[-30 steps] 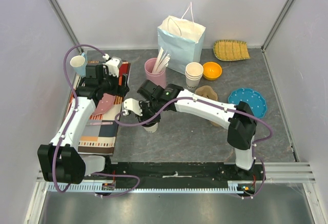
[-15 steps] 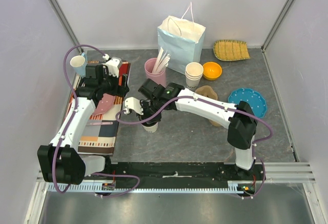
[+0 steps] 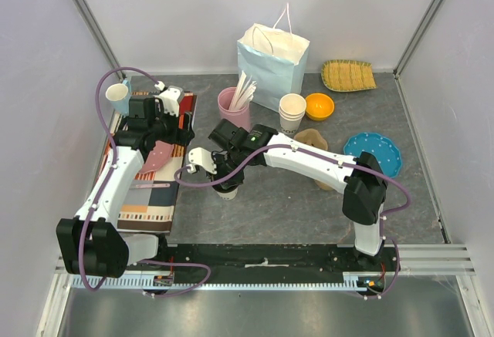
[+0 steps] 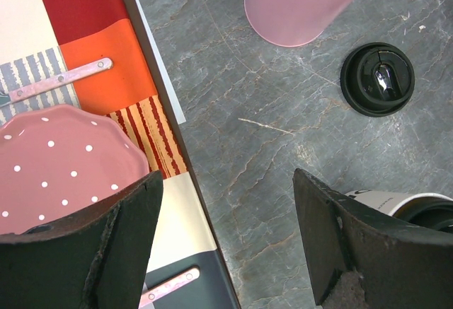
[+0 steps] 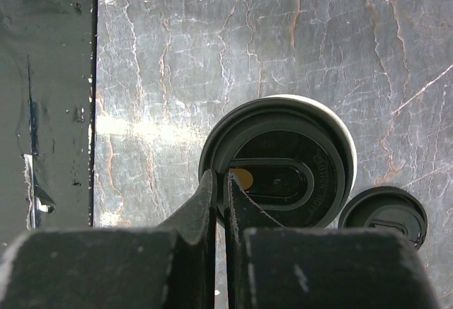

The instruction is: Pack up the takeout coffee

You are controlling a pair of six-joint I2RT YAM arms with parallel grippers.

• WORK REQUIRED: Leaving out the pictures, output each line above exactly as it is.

• FINISHED TASK:
[-30 steps] 
[-15 steps] 
[+0 steps] 
[+0 steps] 
[+0 steps] 

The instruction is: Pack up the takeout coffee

You are controlling a pair of six-joint I2RT YAM arms with parallel grippers.

No additional output will be given.